Report how many lines in the listing below include the string "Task", and write nothing more.

──────── INFORMATION GIVEN ────────

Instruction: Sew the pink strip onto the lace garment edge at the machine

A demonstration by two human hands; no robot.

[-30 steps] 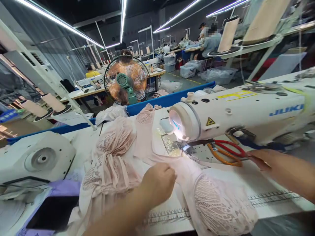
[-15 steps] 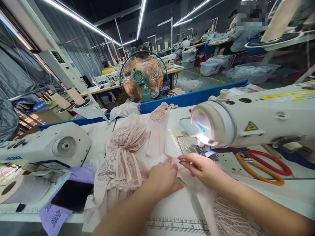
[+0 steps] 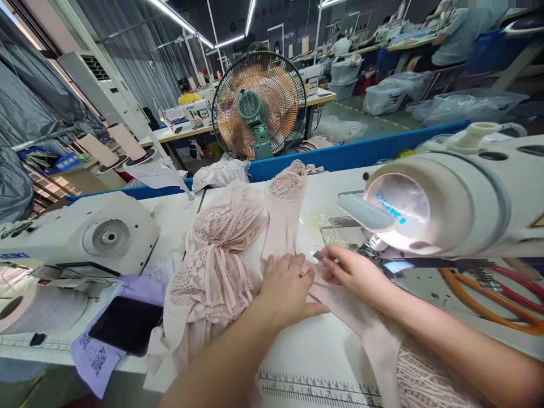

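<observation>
My left hand (image 3: 285,289) lies flat with its fingers spread, pressing on the pale pink band of a lace bra (image 3: 284,224) on the white sewing table. My right hand (image 3: 351,272) is closed in a pinch just right of it, near the needle area of the sewing machine (image 3: 425,204). A small dark flat piece (image 3: 318,256) pokes out from its fingertips, too small to name. Pale fabric (image 3: 340,303) runs beneath the right hand toward a lace part (image 3: 429,368) under the right forearm. Left of my hands lie heaped pink lace bras (image 3: 221,226).
A second sewing machine (image 3: 114,232) stands at left, beside a black phone (image 3: 126,324) on a purple bag (image 3: 100,362). Orange-handled scissors (image 3: 488,303) lie at right. A printed ruler (image 3: 314,391) marks the front edge. Beyond the blue trough (image 3: 352,153) is a fan (image 3: 259,107).
The head view has shifted, and the machine head now looks larger at right. My left hand's fingers have spread wider on the fabric. My right hand keeps its pinch on the small dark piece.
</observation>
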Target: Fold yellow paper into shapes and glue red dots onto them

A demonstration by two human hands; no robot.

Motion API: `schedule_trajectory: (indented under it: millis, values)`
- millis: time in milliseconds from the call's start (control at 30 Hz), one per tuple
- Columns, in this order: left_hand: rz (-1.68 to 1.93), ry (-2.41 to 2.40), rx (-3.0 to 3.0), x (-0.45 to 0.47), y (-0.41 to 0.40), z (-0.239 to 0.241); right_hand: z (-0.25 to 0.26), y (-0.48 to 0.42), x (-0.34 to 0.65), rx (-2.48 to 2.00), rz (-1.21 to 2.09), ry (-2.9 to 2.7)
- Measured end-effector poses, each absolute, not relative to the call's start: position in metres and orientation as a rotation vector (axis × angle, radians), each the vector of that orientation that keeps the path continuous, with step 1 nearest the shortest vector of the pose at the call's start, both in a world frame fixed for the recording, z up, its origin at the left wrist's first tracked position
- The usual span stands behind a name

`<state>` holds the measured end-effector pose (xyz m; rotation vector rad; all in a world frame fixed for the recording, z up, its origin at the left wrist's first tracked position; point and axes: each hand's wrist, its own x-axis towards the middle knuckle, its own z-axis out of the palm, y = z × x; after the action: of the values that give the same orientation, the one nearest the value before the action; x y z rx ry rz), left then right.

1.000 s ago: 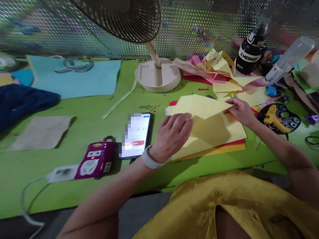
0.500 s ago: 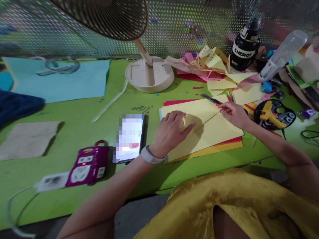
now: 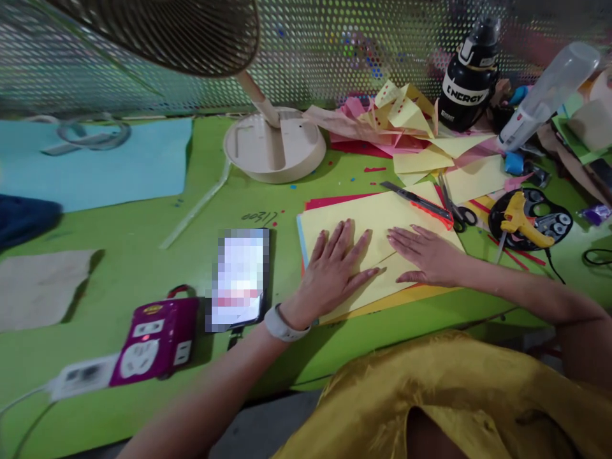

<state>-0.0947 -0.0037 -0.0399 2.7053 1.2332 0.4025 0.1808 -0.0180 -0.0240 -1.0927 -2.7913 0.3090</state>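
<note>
A pale yellow sheet of paper [image 3: 382, 213], folded along a diagonal, lies on top of a stack of red and orange sheets on the green table [image 3: 143, 268]. My left hand [image 3: 335, 271] rests flat on the folded paper with its fingers spread. Just to its right, my right hand [image 3: 423, 255] also lies flat on the paper, fingers stretched out toward the left hand. Neither hand holds anything. A red-handled utility knife [image 3: 421, 204] lies at the stack's far right corner, beside scissors [image 3: 456, 213].
A phone [image 3: 239, 277] lies left of the stack, with a purple power strip [image 3: 155, 341] further left. A fan base [image 3: 275, 143] stands behind. Paper scraps [image 3: 406, 127], a black bottle [image 3: 466, 80], a glue gun [image 3: 523, 223] and a blue sheet [image 3: 119, 162] crowd the back.
The lifted yellow sheet has been folded down flat onto the stack. My right hand let go of its corner, and both hands now lie open and flat on the paper.
</note>
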Motion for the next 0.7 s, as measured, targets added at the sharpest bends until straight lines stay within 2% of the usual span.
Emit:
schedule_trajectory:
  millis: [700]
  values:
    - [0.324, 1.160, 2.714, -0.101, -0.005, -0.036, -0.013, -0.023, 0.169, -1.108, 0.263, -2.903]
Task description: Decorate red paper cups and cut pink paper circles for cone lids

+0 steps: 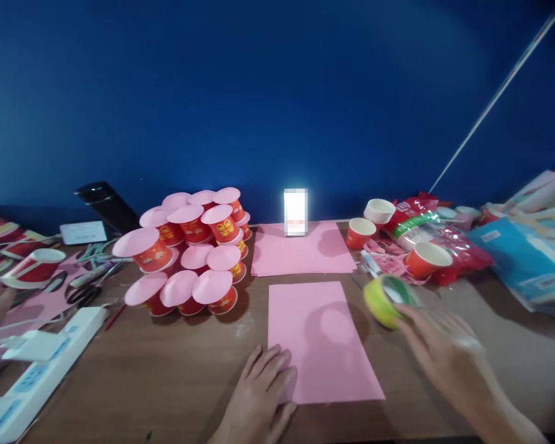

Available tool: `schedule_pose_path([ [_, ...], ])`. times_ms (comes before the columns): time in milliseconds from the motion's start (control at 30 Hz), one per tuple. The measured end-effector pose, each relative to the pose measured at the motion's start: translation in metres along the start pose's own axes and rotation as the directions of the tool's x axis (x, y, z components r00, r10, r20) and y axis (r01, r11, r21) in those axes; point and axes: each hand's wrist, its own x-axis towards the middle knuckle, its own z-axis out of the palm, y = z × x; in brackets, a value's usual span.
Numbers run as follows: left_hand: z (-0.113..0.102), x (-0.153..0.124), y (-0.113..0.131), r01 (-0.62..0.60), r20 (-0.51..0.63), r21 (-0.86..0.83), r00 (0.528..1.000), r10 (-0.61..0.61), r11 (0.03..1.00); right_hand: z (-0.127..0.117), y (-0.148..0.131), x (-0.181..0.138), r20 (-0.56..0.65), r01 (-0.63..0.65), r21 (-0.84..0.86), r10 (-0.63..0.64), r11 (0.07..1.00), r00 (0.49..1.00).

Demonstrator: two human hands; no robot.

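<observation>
While the left hand [259,394] lies flat with fingers spread and loosely together on the near left corner of the pink sheet [321,339], pinning it to the wooden table [166,376], the right hand [444,351] stretches out open toward the roll of yellow-green tape [386,299]; its fingertips touch or nearly touch the roll's near side, though motion blur hides whether they grip it; nothing is pinched. The roll lies just off the sheet's far right corner, ahead and slightly left of the right hand, well apart from the left hand; the right hand is plainly the nearer. The sheet's long axis runs away from the person, toward a second pink sheet [300,250] lying crosswise; beyond the roll stands a red paper cup [425,259]; left of both sheets rises a pile of pink-capped red cups [189,253].
</observation>
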Motion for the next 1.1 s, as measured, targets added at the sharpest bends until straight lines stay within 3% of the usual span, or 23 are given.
schedule_pose_path([
  [100,0.0,0.001,0.004,0.027,-0.006,-0.042,1.0,-0.027,0.999,0.014,-0.047,0.026,0.024,0.114,0.227,-0.123,0.967,0.992],
  [233,0.006,-0.001,0.005,0.066,-0.04,-0.105,0.997,-0.071,0.992,0.038,-0.09,0.048,0.11,0.211,0.352,-0.264,0.912,0.958],
  [633,0.015,-0.004,-0.002,0.048,-0.066,-0.134,0.996,-0.058,0.99,0.078,-0.126,0.063,0.234,0.258,0.444,-0.389,0.858,0.891],
  [833,0.021,0.0,-0.006,-0.019,-0.178,-0.007,0.984,0.017,1.0,0.082,-0.117,0.058,0.135,0.171,0.501,-0.272,0.848,0.953],
  [967,0.021,0.002,-0.009,-0.031,-0.224,0.062,0.974,0.044,0.998,0.093,-0.113,0.05,0.22,-0.017,0.495,-0.106,0.869,0.97],
  [1100,0.024,0.0,-0.011,-0.051,-0.254,0.11,0.964,0.078,0.993,0.106,-0.116,0.042,0.28,-0.12,0.518,-0.035,0.847,0.959],
])
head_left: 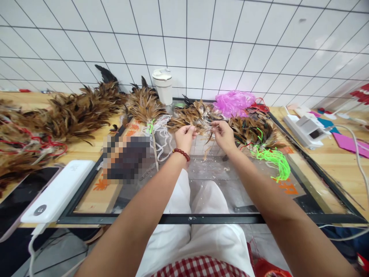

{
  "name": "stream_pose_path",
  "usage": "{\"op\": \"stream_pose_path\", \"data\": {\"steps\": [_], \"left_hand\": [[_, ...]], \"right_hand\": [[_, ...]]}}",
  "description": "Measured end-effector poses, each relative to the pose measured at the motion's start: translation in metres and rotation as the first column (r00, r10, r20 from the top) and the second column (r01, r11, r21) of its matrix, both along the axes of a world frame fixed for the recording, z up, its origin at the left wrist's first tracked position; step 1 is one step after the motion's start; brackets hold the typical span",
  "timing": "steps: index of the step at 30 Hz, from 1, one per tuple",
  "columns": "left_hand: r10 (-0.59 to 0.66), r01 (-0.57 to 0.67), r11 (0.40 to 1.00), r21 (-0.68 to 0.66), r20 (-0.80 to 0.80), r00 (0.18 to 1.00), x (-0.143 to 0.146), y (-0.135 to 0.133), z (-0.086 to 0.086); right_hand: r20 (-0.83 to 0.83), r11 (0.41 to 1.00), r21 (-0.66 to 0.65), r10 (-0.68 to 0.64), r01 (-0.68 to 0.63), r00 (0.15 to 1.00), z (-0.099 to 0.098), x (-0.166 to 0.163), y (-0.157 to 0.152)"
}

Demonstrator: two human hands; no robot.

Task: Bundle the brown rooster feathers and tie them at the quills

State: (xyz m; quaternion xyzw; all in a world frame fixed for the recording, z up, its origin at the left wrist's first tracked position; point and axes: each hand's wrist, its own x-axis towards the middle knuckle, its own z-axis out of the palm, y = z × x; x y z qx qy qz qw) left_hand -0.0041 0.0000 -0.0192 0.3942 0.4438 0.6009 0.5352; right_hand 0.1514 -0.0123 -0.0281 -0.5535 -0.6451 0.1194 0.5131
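Observation:
My left hand point(184, 136), with a red bead bracelet on its wrist, and my right hand point(223, 134) are both pinched on a bundle of brown feathers point(196, 115) held over a glass table top point(213, 173). The fingers of each hand are closed round feather stems. A finished feather duster point(144, 105) on a thin stick lies just left of my left hand, beside loose white string point(164, 132).
Heaps of brown feathers point(75, 111) cover the wooden bench at left. A white cup point(163, 85) stands by the tiled wall. Pink plastic point(233, 103), green cord point(273, 159), a white power bank point(57, 192), a phone point(17, 196) and a white device point(305, 132) lie around.

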Motion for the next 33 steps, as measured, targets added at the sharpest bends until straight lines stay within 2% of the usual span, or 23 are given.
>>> {"op": "stream_pose_path", "data": {"steps": [2,5,8,10,11,13,15,16,17,18,20,22,26,30,33], "left_hand": [[0.003,-0.003,1.0,0.0,0.001,1.0,0.0,0.0,0.0],[0.003,-0.003,1.0,0.013,-0.011,1.0,0.0,0.001,-0.002],[-0.002,0.003,1.0,0.016,-0.039,0.999,0.0,0.002,-0.004],[0.001,0.0,1.0,0.014,-0.041,0.999,0.0,0.003,-0.005],[0.002,-0.002,1.0,0.014,-0.038,0.999,0.0,0.003,-0.005],[0.007,-0.006,1.0,0.017,-0.028,1.0,0.0,0.004,-0.006],[0.007,-0.007,1.0,0.015,-0.011,1.0,0.0,0.004,-0.005],[0.004,-0.004,1.0,0.009,0.004,1.0,0.0,0.004,-0.004],[0.0,0.0,1.0,0.0,0.025,1.0,0.0,0.003,-0.003],[-0.01,0.01,1.0,-0.014,0.05,0.999,0.0,0.002,-0.001],[-0.045,0.05,0.997,-0.051,0.103,0.994,0.0,-0.001,0.003],[-0.114,0.129,0.987,-0.098,0.148,0.982,0.0,-0.006,0.008],[-0.311,0.349,0.921,-0.171,0.217,0.925,0.0,-0.014,0.015],[-0.389,0.438,0.883,-0.167,0.26,0.884,0.001,-0.016,0.015],[-0.434,0.472,0.868,-0.157,0.222,0.873,0.001,-0.017,0.015]], "right_hand": [[0.268,0.997,0.028,-0.071,0.065,0.961,0.0,0.005,-0.003],[0.536,0.985,-0.029,-0.13,0.171,0.834,0.0,0.005,-0.003],[0.673,0.969,-0.084,-0.116,0.232,0.731,0.002,0.0,0.001],[0.693,0.969,-0.099,-0.097,0.228,0.714,0.004,-0.002,0.003],[0.674,0.971,-0.095,-0.098,0.218,0.732,0.005,-0.003,0.004],[0.541,0.981,-0.078,-0.109,0.178,0.834,0.007,-0.003,0.005],[0.236,0.99,-0.104,-0.073,0.1,0.969,0.009,-0.004,0.006],[0.029,0.989,-0.145,-0.022,0.026,0.999,0.01,-0.005,0.006],[-0.188,0.979,-0.188,0.038,-0.074,0.982,0.01,-0.008,0.006],[-0.386,0.958,-0.219,0.091,-0.187,0.918,0.011,-0.01,0.005],[-0.652,0.9,-0.214,0.157,-0.379,0.742,0.011,-0.016,0.003],[-0.754,0.871,-0.165,0.191,-0.462,0.629,0.011,-0.022,0.0],[-0.802,0.859,-0.103,0.226,-0.502,0.552,0.011,-0.027,-0.003],[-0.827,0.861,-0.1,0.206,-0.499,0.522,0.011,-0.028,-0.002],[-0.807,0.864,-0.124,0.199,-0.488,0.556,0.011,-0.027,0.0]]}}
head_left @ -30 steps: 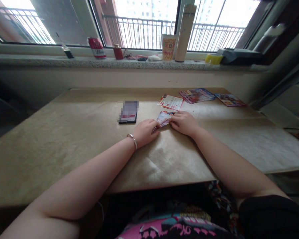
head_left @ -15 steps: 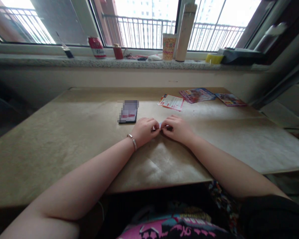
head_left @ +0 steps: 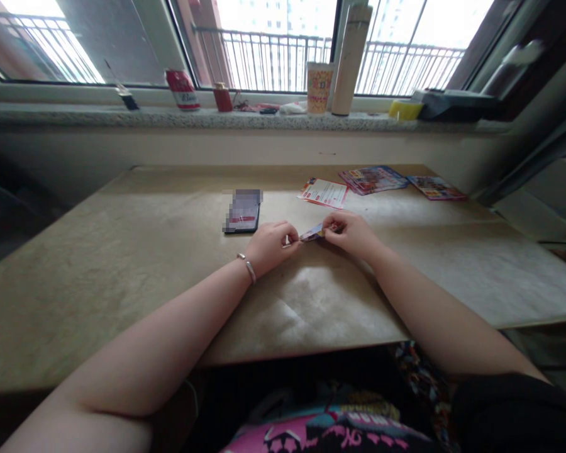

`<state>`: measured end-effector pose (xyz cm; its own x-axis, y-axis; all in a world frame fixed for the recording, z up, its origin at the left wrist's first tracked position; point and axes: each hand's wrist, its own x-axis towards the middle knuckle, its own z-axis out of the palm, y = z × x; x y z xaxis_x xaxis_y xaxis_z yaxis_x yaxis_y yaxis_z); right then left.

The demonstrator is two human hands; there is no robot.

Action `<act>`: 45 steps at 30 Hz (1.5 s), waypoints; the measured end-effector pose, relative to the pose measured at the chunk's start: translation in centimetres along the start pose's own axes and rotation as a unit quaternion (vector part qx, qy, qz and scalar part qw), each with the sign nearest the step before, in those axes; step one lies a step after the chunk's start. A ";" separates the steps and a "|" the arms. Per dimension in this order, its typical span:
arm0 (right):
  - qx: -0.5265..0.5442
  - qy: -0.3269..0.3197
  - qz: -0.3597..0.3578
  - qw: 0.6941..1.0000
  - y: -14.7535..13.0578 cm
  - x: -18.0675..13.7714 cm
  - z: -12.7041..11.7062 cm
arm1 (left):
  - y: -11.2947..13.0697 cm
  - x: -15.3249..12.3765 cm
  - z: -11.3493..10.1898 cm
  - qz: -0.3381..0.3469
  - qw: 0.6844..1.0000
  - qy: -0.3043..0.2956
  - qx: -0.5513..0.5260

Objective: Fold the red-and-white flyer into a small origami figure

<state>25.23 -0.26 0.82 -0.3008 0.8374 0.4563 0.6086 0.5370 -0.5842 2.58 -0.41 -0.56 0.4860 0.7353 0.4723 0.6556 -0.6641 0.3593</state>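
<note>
A small folded colourful paper [head_left: 312,233] is pinched between both of my hands just above the brown table [head_left: 122,264]. My left hand [head_left: 270,244], with a bracelet on the wrist, grips its left end with closed fingers. My right hand [head_left: 351,232] pinches its right end. A dark phone [head_left: 243,212] lies flat on the table just left of my left hand.
Three printed leaflets lie at the far right of the table: a red-and-white one [head_left: 324,192], a blue one [head_left: 372,179] and another [head_left: 436,187]. On the windowsill stand a red can [head_left: 182,90], a paper cup [head_left: 319,88] and a tall beige flask [head_left: 350,60].
The paper lay wider and flatter on the table a second ago. My hands then closed together over it, and now they hold it folded narrow and slightly raised.
</note>
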 end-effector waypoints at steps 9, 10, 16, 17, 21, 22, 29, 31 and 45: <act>0.019 -0.004 0.046 0.999 0.6 0.1 -1.4 | -0.2 0.0 0.1 -0.012 1.000 -0.009 -0.022; 0.020 -0.002 0.050 0.999 0.7 0.1 -1.5 | -0.2 0.0 0.1 -0.015 1.000 -0.009 -0.023; 0.030 -0.003 0.057 0.998 1.0 0.1 -1.8 | -0.1 0.0 -0.1 -0.025 0.999 -0.015 -0.025; 0.030 -0.002 0.059 0.998 1.0 0.1 -1.8 | -0.1 0.0 -0.2 -0.025 0.999 -0.014 -0.026; 0.024 -0.001 0.060 0.998 0.9 0.1 -1.9 | -0.1 0.0 -0.2 -0.020 0.999 -0.015 -0.024; 0.021 -0.001 0.058 0.998 0.8 0.1 -1.9 | -0.1 0.0 -0.2 -0.018 1.000 -0.016 -0.020; -0.001 0.011 0.030 0.999 1.3 0.1 -2.1 | -0.4 -0.2 -0.4 -0.014 0.999 -0.034 0.007; -0.014 0.019 0.011 1.000 1.5 0.0 -2.2 | -0.4 -0.2 -0.6 -0.023 0.999 -0.020 0.019; -0.221 -0.005 -0.149 0.964 -1.9 -0.7 0.7 | -0.1 -0.1 -0.3 0.063 0.995 0.010 0.081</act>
<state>23.77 -1.81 1.18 -0.5171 0.6546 0.5514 0.7467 0.6599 -0.0831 2.25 -0.45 -0.39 0.5591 0.6440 0.5221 0.6762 -0.7186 0.1623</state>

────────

## ANSWER TO THIS PROBLEM
2